Amazons appear in the painted and sculptural art, coinage and literature of the Classical world. This of itself is not proof of their existence, but taken across the whole, evidence for an actual tribe of warrior women is strong.

Homer’s Iliad places them in Asia Minor (modern Turkey). Greek accounts speak of a Queen Myrina defeated by the Scythians, or themselves Scythian exiles, founding a colony on the Black Sea. Most accounts zero in around either the Thermodon River (south coast of the Black Sea) or Libya on the African coast.

Recent scholarship suggests they may have been the ancestors of the African Berbers, called “Amazigh” in their own tongue.

Archaeological Evidence for the Amazons

Outside the literature there are few artefacts. Recent archaeological study of Iron-Age tombs (ca. 400 BC) of Sarmatian and Sauromatian women from the Eurasian Steppes, points to Scythia for the legend. Over the last 50 years, many graves (“kurgans”) have been excavated in the southern Ukraine near the Kazakhstan border.

They kurgans reveal female skeletons buried with rich grave goods, including spears, daggers, knives, arrowheads and armour. Moreover, men are found buried with small children. The female graves contain the richer artefacts reflecting perhaps a matriarchal warrior elite.

Russian scholars dismiss this, suggesting the weapons are ritually symbolic, protecting the women while the men protect the children.

The Bones of the Amazons

However, bowed leg bones of the women suggest horse riding, even amongst adolescent girls. Some women had neck pouches containing a boars tusk or arrowhead. A bent arrowhead within the cavity of one of the skeletons suggests a death in battle.

Black Amazons in Historic Times

The best claim in living memory to the Amazons, are the Gbeto, black Dahomey warrior women of the Gulf of Guinea (now Benin) who survived into the 19th century.
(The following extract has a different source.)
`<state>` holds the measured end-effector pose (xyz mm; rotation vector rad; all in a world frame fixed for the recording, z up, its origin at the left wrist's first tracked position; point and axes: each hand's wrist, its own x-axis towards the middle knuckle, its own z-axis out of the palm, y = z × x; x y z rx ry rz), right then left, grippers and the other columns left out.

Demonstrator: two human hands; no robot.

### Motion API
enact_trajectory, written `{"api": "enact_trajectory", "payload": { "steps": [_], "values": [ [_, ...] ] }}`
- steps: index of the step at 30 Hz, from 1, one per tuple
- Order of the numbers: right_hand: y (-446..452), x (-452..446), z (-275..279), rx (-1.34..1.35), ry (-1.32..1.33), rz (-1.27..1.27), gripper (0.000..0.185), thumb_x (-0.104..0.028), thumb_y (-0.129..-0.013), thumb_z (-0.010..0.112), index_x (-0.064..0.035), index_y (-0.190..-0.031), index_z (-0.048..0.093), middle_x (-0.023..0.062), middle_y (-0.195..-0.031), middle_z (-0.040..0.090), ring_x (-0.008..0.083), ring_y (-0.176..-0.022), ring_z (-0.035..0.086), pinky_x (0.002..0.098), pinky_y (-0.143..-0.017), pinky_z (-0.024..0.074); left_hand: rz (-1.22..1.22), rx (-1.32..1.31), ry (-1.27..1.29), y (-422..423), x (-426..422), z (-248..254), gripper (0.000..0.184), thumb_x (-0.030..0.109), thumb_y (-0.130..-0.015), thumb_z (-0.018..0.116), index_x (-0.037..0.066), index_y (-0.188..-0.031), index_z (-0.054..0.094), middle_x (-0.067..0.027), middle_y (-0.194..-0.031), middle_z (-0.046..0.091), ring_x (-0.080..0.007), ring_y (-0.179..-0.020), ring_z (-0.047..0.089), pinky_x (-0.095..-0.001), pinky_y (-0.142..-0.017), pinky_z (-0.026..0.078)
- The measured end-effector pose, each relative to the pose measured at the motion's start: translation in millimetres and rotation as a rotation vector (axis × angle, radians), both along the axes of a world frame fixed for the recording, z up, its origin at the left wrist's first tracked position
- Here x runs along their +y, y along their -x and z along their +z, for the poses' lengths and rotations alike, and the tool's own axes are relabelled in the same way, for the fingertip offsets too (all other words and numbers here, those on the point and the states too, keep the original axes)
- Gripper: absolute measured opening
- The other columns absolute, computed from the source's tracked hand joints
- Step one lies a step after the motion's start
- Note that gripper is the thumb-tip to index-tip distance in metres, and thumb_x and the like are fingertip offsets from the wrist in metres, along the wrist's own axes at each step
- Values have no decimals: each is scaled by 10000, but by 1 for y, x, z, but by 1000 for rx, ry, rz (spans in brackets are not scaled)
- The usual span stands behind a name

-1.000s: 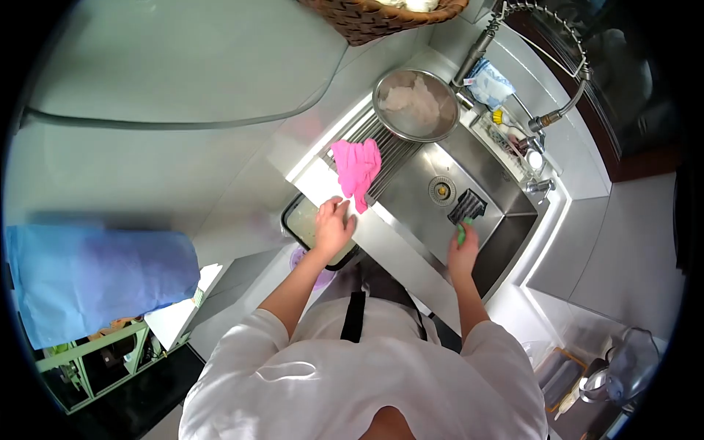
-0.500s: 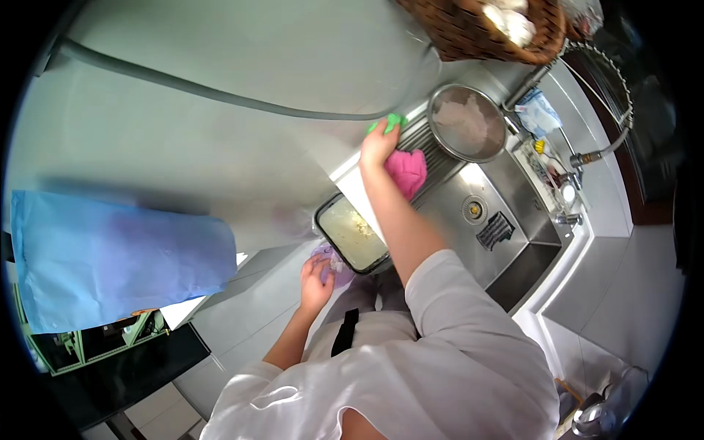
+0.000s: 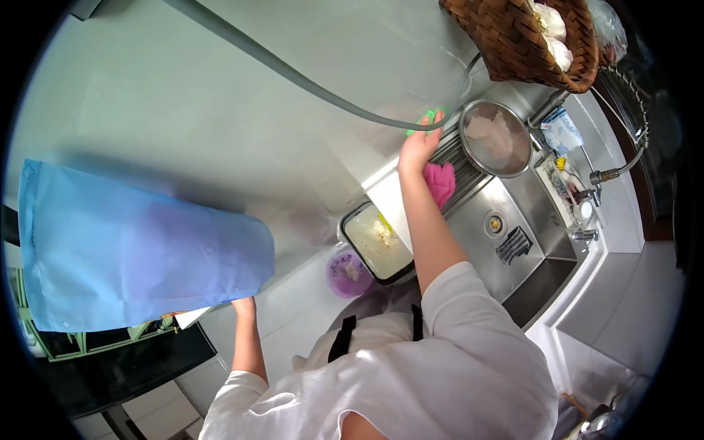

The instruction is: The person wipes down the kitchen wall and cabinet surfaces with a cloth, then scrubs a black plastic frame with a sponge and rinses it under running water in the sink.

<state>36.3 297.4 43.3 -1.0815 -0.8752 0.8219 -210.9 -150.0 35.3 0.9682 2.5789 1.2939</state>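
My right hand [image 3: 418, 149] reaches out to the back wall by the drainboard. A bright green cloth [image 3: 412, 132] shows around its fingertips, and a grey hose [image 3: 315, 88] crosses in front of them. Just below that hand, a crumpled pink cloth [image 3: 441, 183] lies on the drainboard [image 3: 463, 176]. My left hand [image 3: 244, 303] is at the edge of a blue-covered object [image 3: 147, 249]; its fingers are hidden behind the cover. A dark-rimmed bin [image 3: 370, 253] with pale bits inside stands before my body, beside a purple bag-lined container [image 3: 349, 273].
The steel sink [image 3: 477, 227] on the right has a dark ribbed item [image 3: 514, 245] in it. A steel bowl [image 3: 496, 139] rests on the drainboard. Garlic lies in a woven basket [image 3: 513, 37] at the top. A coiled-spring faucet [image 3: 609, 174] hangs at right.
My left hand has moved left from beside the purple container to the blue cover. My right hand stays at the wall with the green cloth. The whole view has shifted right.
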Motion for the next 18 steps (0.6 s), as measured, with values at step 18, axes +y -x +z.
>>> {"api": "enact_trajectory", "payload": {
  "steps": [18],
  "values": [
    [3, -7, 116, -302, -345, -101, 469, -74, -942, 444, 50, -1389, 373, 186, -1459, 375, 297, -1357, 357, 386, -1119, 278, -53, -6, -156, 24, 74, 12, 307, 135, -935, 513, -55, -1176, 515, -132, -1079, 608, -227, -974, 584, -378, -882, 463]
  ]
}}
Europeans first encountered them about 1600. In 1724 a British Royal African Co. agent made a written account and they were studied between 1840 and 1890.

Oral traditions confirm a royal warrior band of elephant huntresses supplying king Wegbala with ivory and meat. The Gbeto wore antelope horns on their heads and dressed to play down femininity. They had pierced ear lobes and exposed their breasts as an act of defiance. They were regimented, extremely athletic and skilled with many weapons including muskets.

English, Portuguese and French sources document the Gbeto fought in inter-tribal battles during the 18th century.